Task item
Transcribe the whole listing without a single picture.

Data

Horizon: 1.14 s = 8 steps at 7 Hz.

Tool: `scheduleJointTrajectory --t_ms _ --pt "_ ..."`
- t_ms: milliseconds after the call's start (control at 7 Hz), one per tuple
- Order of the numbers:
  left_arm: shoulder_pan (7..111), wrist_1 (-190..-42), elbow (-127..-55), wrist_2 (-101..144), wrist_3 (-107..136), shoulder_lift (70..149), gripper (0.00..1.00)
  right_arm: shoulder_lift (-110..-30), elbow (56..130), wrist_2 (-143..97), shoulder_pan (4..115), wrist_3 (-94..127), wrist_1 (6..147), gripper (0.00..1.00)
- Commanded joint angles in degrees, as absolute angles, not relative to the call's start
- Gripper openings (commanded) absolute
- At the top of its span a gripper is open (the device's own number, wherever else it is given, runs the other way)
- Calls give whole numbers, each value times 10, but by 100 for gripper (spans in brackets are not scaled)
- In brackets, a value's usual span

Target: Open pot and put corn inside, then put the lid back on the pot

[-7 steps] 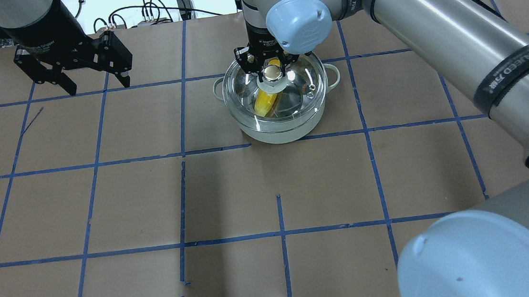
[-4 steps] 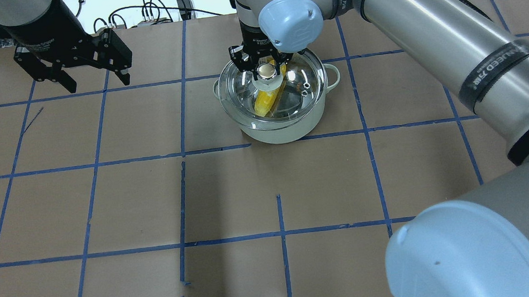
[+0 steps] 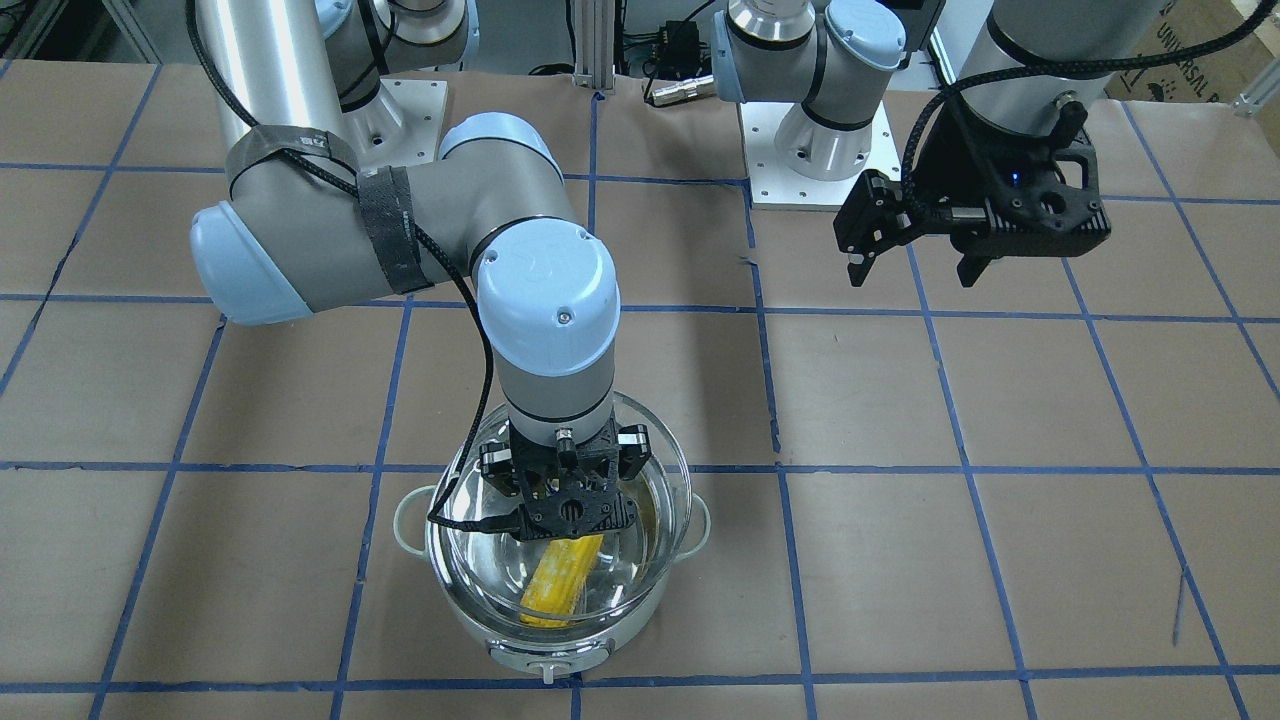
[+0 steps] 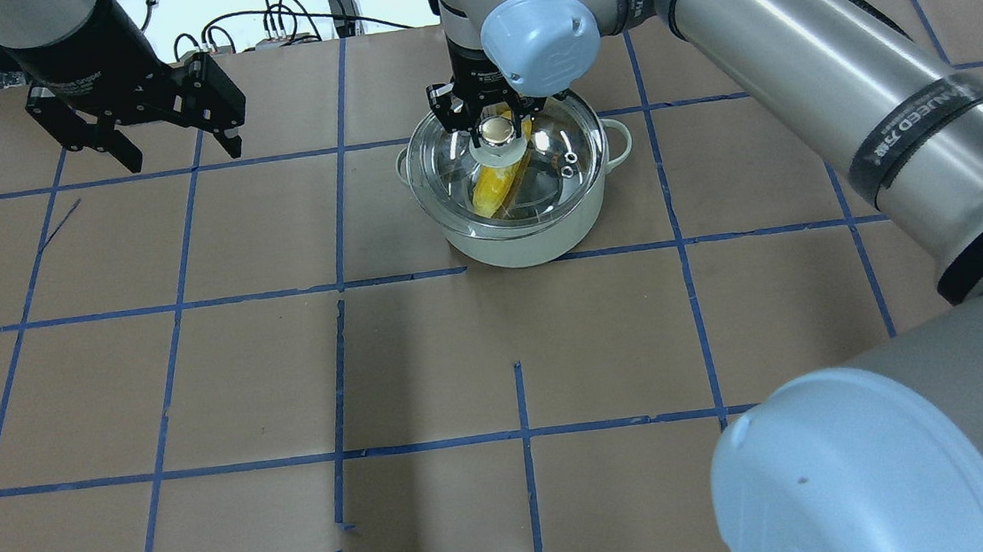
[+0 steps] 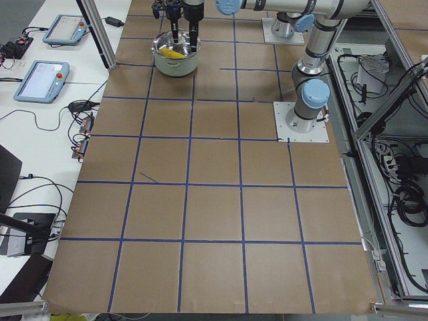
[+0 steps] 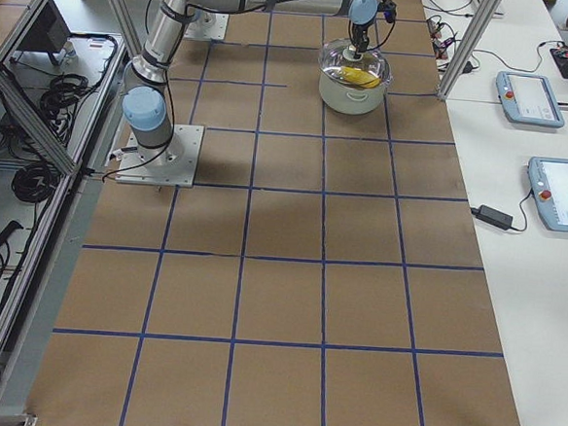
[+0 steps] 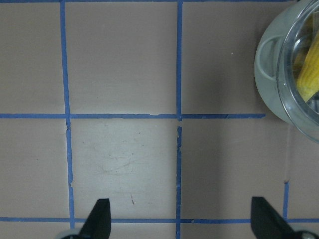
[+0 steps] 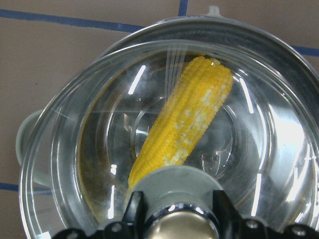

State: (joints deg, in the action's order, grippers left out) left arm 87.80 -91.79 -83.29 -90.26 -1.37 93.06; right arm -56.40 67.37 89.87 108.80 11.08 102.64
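Checked against a second back: no shift in the bench (image 4: 198, 382) or the pot (image 4: 533, 241), parked on the same far-middle square. Caught the lid (image 4: 451, 164) carried a touch up and left in the overhead view, ending more squarely over the pot's rim, then barely budging over the last half second. Found the corn (image 8: 184, 124) already inside, lying slantwise on the steel floor under the glass. Saw the right gripper (image 4: 494, 129) clamped narrow on the lid's knob (image 8: 180, 230), a finger either side. Spotted the left gripper (image 4: 180, 154) hanging wide and empty over bare bench, well apart from the pot, hardly moved. Read all that as the last step nearly wrapped up, with probably just the letting go and backing off left.

Couldn't tell whether the lid had actually settled on the rim all round or hung just above it. Looked slightly off-centre in the front and right wrist views, though might have been the angle. Got only a slice of pot at the right edge of the left wrist view, and only the top of the knob in the right wrist view. Made out next to nothing in the side views, far too small.
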Motion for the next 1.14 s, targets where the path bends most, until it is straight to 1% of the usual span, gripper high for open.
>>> scheduleJointTrajectory --t_ms 0,286,1000 --pt "878 -918 -834 -903 -13 930 100 -559 654 901 1086 108 1024 4" --pt "878 -918 -837 -903 -13 929 100 -554 639 902 1086 108 1019 4" --pt "878 -918 -834 -902 -12 931 100 -552 647 900 1084 107 1017 4"
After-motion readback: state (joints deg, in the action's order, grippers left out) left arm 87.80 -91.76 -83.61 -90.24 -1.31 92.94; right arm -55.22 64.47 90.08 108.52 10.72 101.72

Solution to this problem
Horizon: 1.14 s = 8 steps at 7 Hz.

Tool: `scheduleJointTrajectory --t_ms _ --pt "_ ..."`
- t_ms: milliseconds after the call's start (control at 7 Hz), one per tuple
- Order of the numbers:
  left_arm: shoulder_pan (7..111), wrist_1 (-190..-42), elbow (-127..-55), wrist_2 (-101..144), wrist_3 (-107..136), shoulder_lift (70..149), gripper (0.00..1.00)
  right_arm: shoulder_lift (-110..-30), elbow (56..130), wrist_2 (-143..97), shoulder_pan (4..115), wrist_3 (-94..127), wrist_1 (6..147), gripper (0.00..1.00)
- Commanded joint angles in degrees, as absolute angles, not relative to the call's start
- Gripper openings (commanded) absolute
- At the top of its span a gripper is open (the device's own number, wherever else it is given, runs the other way)
- Calls give whole numbers, each value times 10, but by 100 for gripper (spans in brackets are not scaled)
- In brackets, a value's usual span

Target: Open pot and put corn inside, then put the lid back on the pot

[-7 steps] 
[-4 steps] 
[+0 steps] 
[+0 steps] 
[+0 steps] 
[+0 steps] 
[+0 steps] 
[+0 steps] 

State: (joints deg, in the action's order, grippers left out) left arm 87.80 -91.79 -83.29 -90.26 -1.37 93.06; right arm -56.40 67.37 89.87 108.80 11.08 102.64
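Checked against a second back: no shift in the bench (image 4: 198, 382) or the pot (image 4: 533, 241), parked on the same far-middle square. Caught the lid (image 4: 451, 164) carried a touch up and left in the overhead view, ending more squarely over the pot's rim, then barely budging over the last half second. Found the corn (image 8: 184, 124) already inside, lying slantwise on the steel floor under the glass. Saw the right gripper (image 4: 494, 129) clamped narrow on the lid's knob (image 8: 180, 230), a finger either side. Spotted the left gripper (image 4: 180, 154) hanging wide and empty over bare bench, well apart from the pot, hardly moved. Read all that as the last step nearly wrapped up, with probably just the letting go and backing off left.

Couldn't tell whether the lid had actually settled on the rim all round or hung just above it. Looked slightly off-centre in the front and right wrist views, though might have been the angle. Got only a slice of pot at the right edge of the left wrist view, and only the top of the knob in the right wrist view. Made out next to nothing in the side views, far too small.
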Motion for the next 1.14 s, targets where the path bends most, until it is straight to 1% of the usual span, gripper high for open.
>>> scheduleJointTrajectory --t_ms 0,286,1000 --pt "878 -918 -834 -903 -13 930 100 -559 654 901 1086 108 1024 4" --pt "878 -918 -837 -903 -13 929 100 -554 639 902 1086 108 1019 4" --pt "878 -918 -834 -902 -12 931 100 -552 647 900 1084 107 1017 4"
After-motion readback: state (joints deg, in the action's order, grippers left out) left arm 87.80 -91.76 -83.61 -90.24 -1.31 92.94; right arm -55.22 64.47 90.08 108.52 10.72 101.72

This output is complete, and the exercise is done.